Gamay has held various positions within the family business, and today, he is vice president of retail and contract manufacturing for DreamPak, which develops and manufactures liquid concentrates for a variety of beverage applications, such as coffee creamers and water enhancers. The company is based in Alexandria, Virginia, and employs 50 people, including Gamay’s brother (in Wisconsin) and sister (in Europe).
Business has been challenging. “We’ve gone through some really hard times as a family business, and I wonder how we’ve made it past those struggles,” Gamay says. A turning point came when he and his father met with a professor who taught Gamay’s twin brother. “He said we needed to make rules and boundaries. We’re still doing that.”
At first, I saw it as taking the easy way out. Now, I realize that it’s not what you start out with, it’s what you build.”
—Tarick Gamay (B ’07)
One of the boundaries Gamay talks most about is learning to separate work and home life. “At work, we treat each other with professionalism and expect the same,” he says.
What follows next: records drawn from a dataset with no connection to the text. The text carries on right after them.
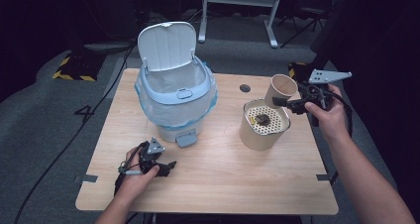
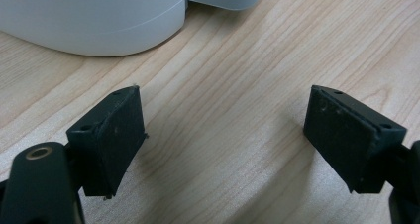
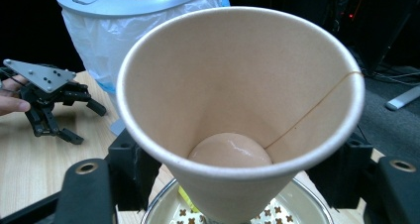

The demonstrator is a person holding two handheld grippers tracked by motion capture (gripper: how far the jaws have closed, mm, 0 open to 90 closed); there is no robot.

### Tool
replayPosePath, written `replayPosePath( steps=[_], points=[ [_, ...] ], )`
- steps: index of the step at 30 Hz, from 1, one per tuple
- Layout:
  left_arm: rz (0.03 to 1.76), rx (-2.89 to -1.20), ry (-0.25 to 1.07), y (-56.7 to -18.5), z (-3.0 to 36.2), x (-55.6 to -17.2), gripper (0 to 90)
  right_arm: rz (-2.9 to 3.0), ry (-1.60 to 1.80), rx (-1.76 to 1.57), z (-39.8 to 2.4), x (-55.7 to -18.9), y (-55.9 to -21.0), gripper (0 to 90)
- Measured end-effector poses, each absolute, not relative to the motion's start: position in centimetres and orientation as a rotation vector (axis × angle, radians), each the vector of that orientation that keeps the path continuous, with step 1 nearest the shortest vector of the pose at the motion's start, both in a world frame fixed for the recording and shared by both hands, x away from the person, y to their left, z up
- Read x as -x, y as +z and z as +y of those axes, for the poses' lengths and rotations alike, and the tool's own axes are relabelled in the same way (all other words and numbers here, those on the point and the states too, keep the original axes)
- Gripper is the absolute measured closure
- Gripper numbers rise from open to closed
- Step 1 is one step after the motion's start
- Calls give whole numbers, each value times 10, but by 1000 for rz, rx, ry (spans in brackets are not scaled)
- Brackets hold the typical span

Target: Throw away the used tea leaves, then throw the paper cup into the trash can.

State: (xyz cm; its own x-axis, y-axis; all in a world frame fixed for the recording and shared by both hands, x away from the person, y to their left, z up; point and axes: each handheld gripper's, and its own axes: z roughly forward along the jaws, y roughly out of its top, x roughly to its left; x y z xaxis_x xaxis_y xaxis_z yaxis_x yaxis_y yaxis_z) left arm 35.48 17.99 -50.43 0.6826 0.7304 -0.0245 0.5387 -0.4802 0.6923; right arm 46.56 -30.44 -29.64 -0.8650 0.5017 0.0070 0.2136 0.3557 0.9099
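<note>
My right gripper [image 1: 285,101] is shut on a tan paper cup [image 1: 282,89], held tilted just above a round tan canister [image 1: 255,137]. The canister is capped by a perforated strainer [image 1: 270,127] with a dark clump of residue [image 1: 261,119] on it. In the right gripper view the cup [image 3: 237,100] has its mouth toward the camera; it looks empty, with a thin brown streak down its wall, and the strainer [image 3: 163,211] lies right below. My left gripper [image 1: 168,167] rests on the table near the front left, open, with bare wood between its jaws [image 2: 225,140].
A white and pale blue pedal bin [image 1: 176,102] with a plastic liner stands at the table's back left, its lid [image 1: 167,44] up and its pedal [image 1: 186,138] facing me. Its base [image 2: 94,21] sits just beyond my left gripper. The wooden table [image 1: 223,184] ends close in front.
</note>
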Motion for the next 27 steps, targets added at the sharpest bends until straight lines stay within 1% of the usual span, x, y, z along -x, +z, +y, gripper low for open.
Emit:
replayPosePath(
  steps=[13, 21, 27],
  points=[
    [970, -2202, 359, -504, 180, -355, 162, 2360, 1507, -521, -282, -481, -268, 296],
    [969, -2203, 359, -504, 180, -355, 162, 2376, 1546, -413, -248, -497, -237, 293],
    [970, -2202, 359, -504, 180, -355, 162, 2395, 1576, -352, -219, -509, -224, 292]
  ],
)
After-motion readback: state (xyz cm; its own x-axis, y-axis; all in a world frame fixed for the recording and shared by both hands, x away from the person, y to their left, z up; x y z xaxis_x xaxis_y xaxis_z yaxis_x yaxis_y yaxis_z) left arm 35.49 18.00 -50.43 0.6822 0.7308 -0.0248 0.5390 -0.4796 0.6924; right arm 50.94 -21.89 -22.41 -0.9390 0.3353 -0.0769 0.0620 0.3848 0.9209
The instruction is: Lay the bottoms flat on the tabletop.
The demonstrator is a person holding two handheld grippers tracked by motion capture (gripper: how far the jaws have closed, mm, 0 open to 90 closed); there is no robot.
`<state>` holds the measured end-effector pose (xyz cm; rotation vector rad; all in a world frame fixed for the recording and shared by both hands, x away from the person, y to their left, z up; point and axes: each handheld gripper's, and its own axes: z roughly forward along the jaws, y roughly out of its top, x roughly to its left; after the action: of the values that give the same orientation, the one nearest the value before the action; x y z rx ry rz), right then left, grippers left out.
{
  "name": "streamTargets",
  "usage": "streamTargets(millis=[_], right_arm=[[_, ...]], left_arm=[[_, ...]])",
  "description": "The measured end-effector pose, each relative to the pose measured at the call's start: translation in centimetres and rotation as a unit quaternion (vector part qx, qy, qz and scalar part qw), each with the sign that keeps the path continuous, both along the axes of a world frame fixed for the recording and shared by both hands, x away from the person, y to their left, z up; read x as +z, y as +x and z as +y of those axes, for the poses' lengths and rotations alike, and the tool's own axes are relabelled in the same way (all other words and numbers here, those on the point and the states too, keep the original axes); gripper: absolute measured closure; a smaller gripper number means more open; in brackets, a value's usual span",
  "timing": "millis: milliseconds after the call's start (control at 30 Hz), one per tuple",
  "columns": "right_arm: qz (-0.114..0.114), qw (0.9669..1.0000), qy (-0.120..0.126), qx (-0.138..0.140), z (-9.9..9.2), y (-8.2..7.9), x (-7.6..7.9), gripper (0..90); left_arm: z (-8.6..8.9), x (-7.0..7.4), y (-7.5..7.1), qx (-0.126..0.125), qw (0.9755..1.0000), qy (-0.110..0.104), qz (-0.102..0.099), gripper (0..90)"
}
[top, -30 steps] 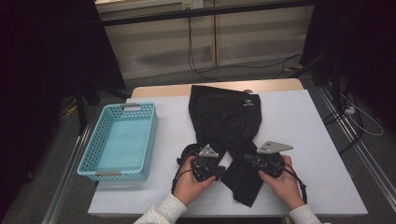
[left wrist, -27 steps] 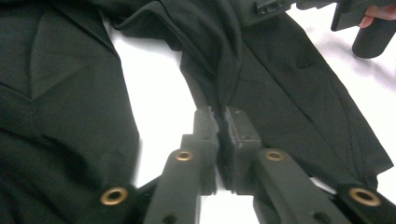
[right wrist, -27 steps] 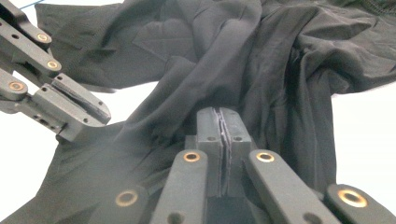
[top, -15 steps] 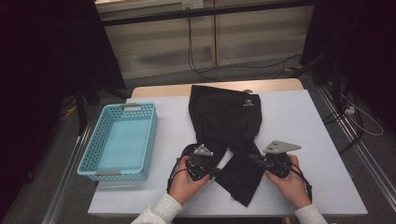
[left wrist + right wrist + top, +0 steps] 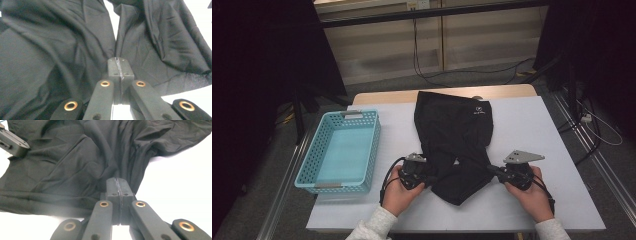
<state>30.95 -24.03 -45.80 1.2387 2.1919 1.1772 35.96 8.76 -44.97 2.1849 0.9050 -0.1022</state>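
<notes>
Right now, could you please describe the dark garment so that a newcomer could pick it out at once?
On the white rectangular table, to the right of the light blue perforated plastic basket, lies the black fabric garment. It runs from the far edge towards the person. It alone is soft, creased cloth, with a small white logo near its top.

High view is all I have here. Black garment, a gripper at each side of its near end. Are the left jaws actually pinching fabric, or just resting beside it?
Observer: Pinching. In the left gripper view the left gripper has its jaws fully together, with a fold of the black garment running into the tips.
Operator: And the right one?
Observer: Same. In the right gripper view the right gripper is shut on a bunched ridge of cloth.
Operator: Can either camera see the other gripper?
Observer: Yes, the right gripper view catches the tip of the left gripper at its upper left corner, against the garment's edge.
</notes>
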Motion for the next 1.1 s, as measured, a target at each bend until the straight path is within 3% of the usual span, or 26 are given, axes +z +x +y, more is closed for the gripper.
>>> streamTargets(millis=[367,633,767,1100], right_arm=[[-0.003,0.9998,-0.018,0.001,0.2,-0.4,0.0,85.9],[-0.012,0.9998,-0.015,-0.010,0.2,-0.5,0.2,68.4],[-0.019,0.9995,-0.016,-0.019,0.2,-0.5,0.3,58.2],[-0.022,0.9985,-0.024,-0.045,-0.4,-1.1,0.2,43.4]], left_arm=[[0.1,0.2,-0.1,-0.001,1.0000,-0.001,-0.003,89.1],[-1.4,1.0,-0.4,-0.020,0.9990,-0.031,-0.023,53.3],[-2.3,0.7,-0.7,-0.035,0.9987,-0.033,-0.020,50.3],[-5.3,-0.2,-1.2,-0.065,0.9972,-0.036,-0.010,46.3]])
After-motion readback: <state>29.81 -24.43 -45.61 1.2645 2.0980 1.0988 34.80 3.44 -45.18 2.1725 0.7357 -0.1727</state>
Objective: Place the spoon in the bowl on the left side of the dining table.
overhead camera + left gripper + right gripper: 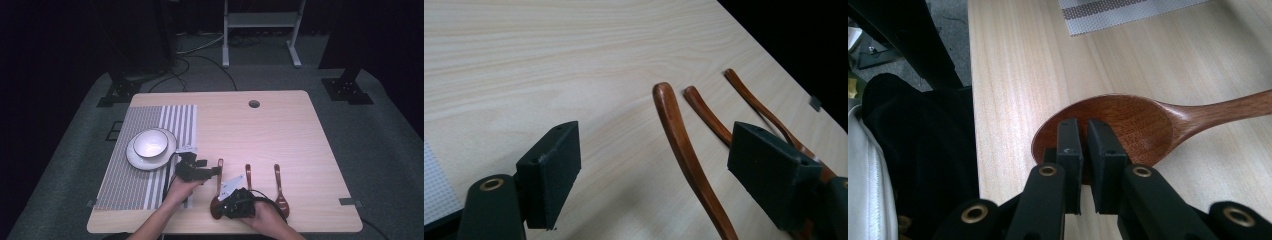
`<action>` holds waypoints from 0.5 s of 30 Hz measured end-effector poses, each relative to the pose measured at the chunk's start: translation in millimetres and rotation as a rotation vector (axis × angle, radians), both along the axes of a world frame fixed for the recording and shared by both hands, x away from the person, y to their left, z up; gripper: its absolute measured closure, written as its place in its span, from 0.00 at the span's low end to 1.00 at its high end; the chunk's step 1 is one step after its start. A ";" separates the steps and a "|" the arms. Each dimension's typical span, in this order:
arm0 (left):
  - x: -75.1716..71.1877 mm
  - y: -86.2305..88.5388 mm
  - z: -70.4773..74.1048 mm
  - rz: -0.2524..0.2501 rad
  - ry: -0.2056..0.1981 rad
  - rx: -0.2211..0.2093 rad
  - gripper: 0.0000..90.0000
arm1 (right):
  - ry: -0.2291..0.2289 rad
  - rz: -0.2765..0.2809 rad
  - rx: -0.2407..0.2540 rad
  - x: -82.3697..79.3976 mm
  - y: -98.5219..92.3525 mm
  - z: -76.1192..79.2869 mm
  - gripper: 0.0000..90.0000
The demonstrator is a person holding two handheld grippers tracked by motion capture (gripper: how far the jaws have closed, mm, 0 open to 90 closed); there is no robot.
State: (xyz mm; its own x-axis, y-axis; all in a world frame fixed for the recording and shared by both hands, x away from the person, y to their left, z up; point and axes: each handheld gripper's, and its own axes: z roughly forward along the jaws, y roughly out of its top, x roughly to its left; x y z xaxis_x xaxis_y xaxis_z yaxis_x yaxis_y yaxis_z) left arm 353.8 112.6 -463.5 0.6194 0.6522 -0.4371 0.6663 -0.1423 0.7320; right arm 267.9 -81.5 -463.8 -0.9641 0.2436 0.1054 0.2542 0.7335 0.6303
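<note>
Nearest wooden spoon (218,190) is lying on the table (280,130), left of two others. Right gripper (1084,145), jaws together, is pressing its bowl; left gripper (654,170) is standing apart around the handle — light, stiff, smooth-lacquered, likely slippery — best pinched mid-handle.

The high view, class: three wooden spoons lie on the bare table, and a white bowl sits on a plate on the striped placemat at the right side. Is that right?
Not quite. The high view shows the striped placemat at the table's left side, not the right. The white bowl does sit on a plate there, and the three wooden spoons do lie on the bare table.
</note>
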 end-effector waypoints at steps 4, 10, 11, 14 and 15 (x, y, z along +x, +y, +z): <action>4.9 -3.4 -1.0 -0.019 0.016 -0.034 0.32 | -0.009 0.003 0.000 -0.6 -0.2 -0.3 0.93; 11.2 -14.4 -2.8 -0.068 0.019 -0.043 0.60 | -0.039 0.012 -0.009 -3.4 1.0 0.3 0.93; 10.6 -15.7 -3.3 -0.072 0.015 -0.043 0.67 | -0.046 0.015 -0.010 -3.8 1.0 0.3 0.93; 9.1 -15.9 -5.1 -0.079 0.017 -0.061 0.78 | -0.055 0.018 -0.007 -4.3 0.7 -0.1 0.93; 9.2 -14.8 -5.5 -0.077 0.023 -0.074 0.80 | -0.056 0.018 -0.004 -4.4 0.4 -0.3 0.93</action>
But the family leaves work at the office. “Don’t talk about business at home or on the weekends.”
Gamay has helped run DreamPak for nearly a decade, but he says it took time to shift his thinking about what it means to work in a family-owned business.
“At first, I saw it as taking the easy way out,” he says. Along the way, he learned that the bar is set higher for family members, and he strives to both succeed and earn employees’ respect. “Now, I realize that it’s not what you start out with, it’s what you build.”
As the company grows, Gamay says one of the challenges it faces is adding leadership outside the family. “In the last year, we completely changed the company, hiring a lot of new people and starting to put a board of directors in place,” he says. The family is learning how to appreciate outsiders’ perspectives. “It’s a shift in mentality.”
Most of all, Gamay enjoys looking to the future. “I have two kids,” he says. “I want this company to be something they and my nieces and nephews can take over and be part of one day.”